Video: “BOOKISH”

Please enjoy this curator’s introduction to “BOOKISH: Artist Books from the Collection of the Rotch Library of Architecture and Planning, 1960-present.” Executed in conjunction with “Unbound: Speculations on the Future of the Book,” BOOKISH explored the means and methods through which artist books challenged the idea of the book as traditionally conceived.

I’m Married to those Men Over There

Bruce Nauman, Burning Small Fires (1969)

The bibliographic category referring to limited-edition, artist-conceived objects is a contentious one. In working on BOOKISH at MIT’s Rotch Library, taking a political position on the matter was inevitable. I chose the term “artist books” because that’s the term that’s used in the MIT Libraries’ Catalog.

Operating on a short schedule and with a limited body of materials I needed a ready-made working definition in order to get the job done. As much as I was hoping to avoid entering into the more contentious end of library science, I will admit that I have gained a certain fondness for the term “artist books.” I think it has something to do with the grammatical implications of the apostrophe.

The Getty Art and Architecture Thesaurus (AAT) offers four terms for “books made or conceived by artists:”

  • artists’ books (preferred)
  • artist’s book
  • artists books
  • artist books

Grammatically, each term offers a different statement on the relationship of the artist to the co-referenced book. The apostrophe in the term in question has been the subject of such fierce debate because its placement has a momentous impact on the meaning and applicability of the term. This, I believe, has more to do with grammar than library science. For example, the English novelist and poet Kingsley Amis, on being challenged to produce a sentence whose meaning depended on a possessive apostrophe, came up with three:

  • Those things over there are my husband’s. (Those things over there belong to my husband.)
  • Those things over there are my husbands’. (Those things over there belong to several husbands of mine.)
  • Those things over there are my husbands. (I’m married to those men over there.)
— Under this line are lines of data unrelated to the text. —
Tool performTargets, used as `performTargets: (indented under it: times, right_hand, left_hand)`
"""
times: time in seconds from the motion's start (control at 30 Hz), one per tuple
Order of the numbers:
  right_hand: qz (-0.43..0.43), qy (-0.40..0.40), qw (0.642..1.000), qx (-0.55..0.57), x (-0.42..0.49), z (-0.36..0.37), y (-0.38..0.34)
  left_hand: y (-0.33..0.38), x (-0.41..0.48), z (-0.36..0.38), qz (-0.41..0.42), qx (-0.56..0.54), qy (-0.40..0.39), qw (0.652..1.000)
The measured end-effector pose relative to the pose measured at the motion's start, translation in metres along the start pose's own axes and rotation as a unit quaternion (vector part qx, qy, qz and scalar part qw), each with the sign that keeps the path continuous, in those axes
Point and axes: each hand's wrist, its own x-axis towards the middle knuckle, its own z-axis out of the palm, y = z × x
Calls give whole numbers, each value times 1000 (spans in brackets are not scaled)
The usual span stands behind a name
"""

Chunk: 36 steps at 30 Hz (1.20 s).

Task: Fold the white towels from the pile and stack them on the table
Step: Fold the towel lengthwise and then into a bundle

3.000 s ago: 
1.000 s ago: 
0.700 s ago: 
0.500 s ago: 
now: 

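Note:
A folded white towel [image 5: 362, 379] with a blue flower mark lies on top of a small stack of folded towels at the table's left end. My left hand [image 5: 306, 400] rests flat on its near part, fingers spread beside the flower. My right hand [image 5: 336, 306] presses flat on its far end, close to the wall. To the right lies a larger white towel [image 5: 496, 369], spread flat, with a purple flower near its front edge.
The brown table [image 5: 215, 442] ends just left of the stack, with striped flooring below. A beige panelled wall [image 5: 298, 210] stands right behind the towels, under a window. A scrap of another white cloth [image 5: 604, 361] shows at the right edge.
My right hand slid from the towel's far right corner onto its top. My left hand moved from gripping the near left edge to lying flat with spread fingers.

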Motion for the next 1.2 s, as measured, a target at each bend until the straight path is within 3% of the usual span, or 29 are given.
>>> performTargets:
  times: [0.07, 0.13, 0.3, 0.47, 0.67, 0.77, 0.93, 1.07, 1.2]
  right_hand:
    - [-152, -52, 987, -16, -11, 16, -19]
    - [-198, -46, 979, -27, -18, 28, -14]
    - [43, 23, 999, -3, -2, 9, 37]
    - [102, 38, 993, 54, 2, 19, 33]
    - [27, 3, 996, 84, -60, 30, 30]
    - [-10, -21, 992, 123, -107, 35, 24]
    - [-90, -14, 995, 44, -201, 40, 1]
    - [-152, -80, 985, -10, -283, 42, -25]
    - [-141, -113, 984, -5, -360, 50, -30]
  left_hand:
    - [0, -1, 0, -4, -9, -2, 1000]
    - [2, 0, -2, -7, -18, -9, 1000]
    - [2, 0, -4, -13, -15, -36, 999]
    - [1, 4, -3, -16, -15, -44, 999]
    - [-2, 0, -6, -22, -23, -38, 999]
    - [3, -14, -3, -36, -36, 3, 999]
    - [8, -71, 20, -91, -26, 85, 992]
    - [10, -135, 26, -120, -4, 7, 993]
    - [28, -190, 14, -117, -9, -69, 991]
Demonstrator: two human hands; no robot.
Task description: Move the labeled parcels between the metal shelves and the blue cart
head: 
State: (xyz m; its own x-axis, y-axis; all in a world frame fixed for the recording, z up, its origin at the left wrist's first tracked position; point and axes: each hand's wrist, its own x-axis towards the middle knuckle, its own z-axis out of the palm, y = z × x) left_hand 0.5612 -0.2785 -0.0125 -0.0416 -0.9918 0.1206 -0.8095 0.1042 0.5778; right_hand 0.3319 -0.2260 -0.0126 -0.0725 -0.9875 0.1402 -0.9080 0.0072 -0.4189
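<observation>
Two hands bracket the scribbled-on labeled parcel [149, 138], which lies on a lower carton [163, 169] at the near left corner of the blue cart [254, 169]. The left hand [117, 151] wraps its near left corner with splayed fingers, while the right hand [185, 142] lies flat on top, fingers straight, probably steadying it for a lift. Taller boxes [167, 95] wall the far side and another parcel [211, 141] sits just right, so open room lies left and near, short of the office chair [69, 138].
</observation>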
I lack Mr. Amis’s wit, but bearing his example in mind here is how the the four terms offered by the AAT describe four different categories of book:

  • artists’ books (a body of books whose authorship rests with a body of artists; the idea of artists as a type of author is primary)
  • artist’s book (a book whose authorship rests with a single artist; the idea of artists as unique authors is primary)
  • artists books (books by artists)
  • artist books (a group of books, each of which is by artists)

I chose the last term on this list because my interest, as an art historian, is in how individual artists operate within the medium of artist books. By showing the diversity of these operations from in last 50 or so years, I hoped to provide an idea of what might be a part this rather nebulous category and what this group of objects might mean to people interested in the present and future of the book. Since what is on display is essentially coextensive with the Rotch Library’s collection of such items, I had the luxury of picking the term I felt best suited the objects. I’m sure if I was interested in, for example, maintaining a catalogue or in the prospect of having a term flexible enough to describe unknown future acquisitions I might have chosen differently.